Tüm bunlar, bölge illerinden gelen kadınların mitinge katılımını engellemek içindi. Üç ayrı arama noktasında kadınlara “ince arama” adı altında çıplak arama işkencesi dayatıldı ve bu şekilde mitinge katılım kadınlara yönelik şiddete dönüştürüldü.

Mitingin ardından tutsak TJA Dönem Sözcüsü Ayşe Gökhan’ın 30 yıl ceza alması da kadınlara yeni saldırı olarak kendini gösterdi.

Konuyla ilgili Amed TJA’dan Elif Hayran ile kısa bir röportaj yaptık.

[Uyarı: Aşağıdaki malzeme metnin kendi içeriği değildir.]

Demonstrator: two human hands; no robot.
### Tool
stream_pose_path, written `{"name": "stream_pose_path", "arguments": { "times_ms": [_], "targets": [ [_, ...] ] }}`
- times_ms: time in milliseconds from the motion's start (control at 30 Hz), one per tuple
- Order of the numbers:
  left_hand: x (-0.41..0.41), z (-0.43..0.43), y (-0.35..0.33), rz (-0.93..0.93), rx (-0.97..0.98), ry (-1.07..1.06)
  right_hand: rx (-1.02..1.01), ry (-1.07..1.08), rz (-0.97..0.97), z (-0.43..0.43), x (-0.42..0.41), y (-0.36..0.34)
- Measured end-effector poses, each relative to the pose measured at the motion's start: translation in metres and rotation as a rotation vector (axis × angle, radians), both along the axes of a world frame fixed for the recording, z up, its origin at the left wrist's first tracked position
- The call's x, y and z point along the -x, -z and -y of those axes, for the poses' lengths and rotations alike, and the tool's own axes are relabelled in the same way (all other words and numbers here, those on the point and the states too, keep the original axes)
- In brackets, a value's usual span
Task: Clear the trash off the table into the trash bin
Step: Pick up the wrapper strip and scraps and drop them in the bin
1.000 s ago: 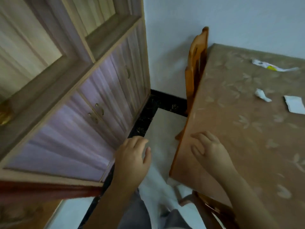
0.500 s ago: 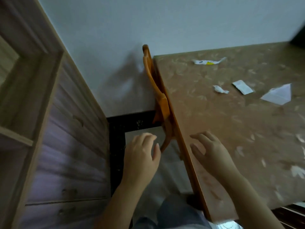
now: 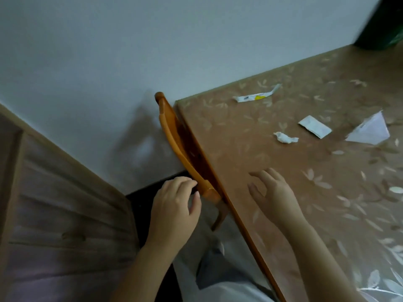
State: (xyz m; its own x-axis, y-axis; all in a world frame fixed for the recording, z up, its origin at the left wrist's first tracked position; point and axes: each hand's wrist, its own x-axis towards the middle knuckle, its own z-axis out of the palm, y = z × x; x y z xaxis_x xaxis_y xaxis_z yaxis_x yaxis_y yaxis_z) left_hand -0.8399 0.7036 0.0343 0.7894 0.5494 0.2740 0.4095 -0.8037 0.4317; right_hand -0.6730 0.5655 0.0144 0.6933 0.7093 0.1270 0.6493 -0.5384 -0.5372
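Several scraps lie on the brown leaf-patterned table (image 3: 239,136): a long white wrapper with a yellow mark (image 3: 256,97) near the far edge, a small crumpled paper wad (image 3: 284,137), a flat white paper slip (image 3: 314,126), and a larger folded white sheet (image 3: 370,131). My right hand (image 3: 272,192) hovers over the table's near left part, fingers spread, holding nothing. My left hand (image 3: 174,209) hangs off the table's left edge, beside the chair back, empty with fingers loosely curled. No trash bin can be made out with certainty.
An orange wooden chair (image 3: 174,140) is tucked against the table's left edge. A wooden cabinet (image 3: 54,214) fills the left side, a pale wall stands behind. A dark green object (image 3: 383,29) sits at the table's far right corner.
The view has swung right and away from the cabinet, bringing more of the table and its scraps into sight. Both hands keep their empty, open pose.
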Motion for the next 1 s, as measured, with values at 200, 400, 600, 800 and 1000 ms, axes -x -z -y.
{"name": "stream_pose_path", "arguments": {
  "times_ms": [200,400,600,800,1000],
  "targets": [
    [-0.085,-0.056,-0.008,0.021,-0.043,0.076,-0.036,0.147,-0.030,-0.037,-0.060,-0.001],
    [-0.160,-0.089,0.005,0.001,-0.043,0.216,-0.021,0.275,-0.042,-0.052,-0.102,0.002],
    [-0.258,-0.139,0.037,0.014,-0.073,0.316,-0.003,0.406,-0.057,-0.074,-0.154,0.012],
    [-0.366,-0.185,0.083,-0.034,-0.043,0.342,-0.016,0.590,-0.102,-0.105,-0.217,0.026],
    [-0.436,-0.209,0.128,-0.104,0.039,0.346,0.012,0.656,-0.127,-0.131,-0.255,0.054]
  ]
}}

– İlk olarak Amed’de DBP ile birlikte “Irkçılığa ve cinsiyetçiliğe êdî bes e (artık yeter). Şimdi kadın özgürlük zamanı” şiarıyla bir miting gerçekleştirdiniz. Miting çalışmaları nasıl geçti, neler yaptığınızı anlatır mısınız? Nasıl dönüşler aldınız yani miting öncesi çalışmaların nasıl geçtiğini aktarmakla başlasanız seviniriz.

– TJA ve DBP olarak “Irkçılığa ve cinsiyetçiliğe artık yeter. Şimdi kadın özgürlük zamanı” şiarıyla düzenlediğimiz bölge mitingi için Kürdistan’da il-ilçe ve köylerde son zamanların en iyi çalışması yapıldı diyebiliriz.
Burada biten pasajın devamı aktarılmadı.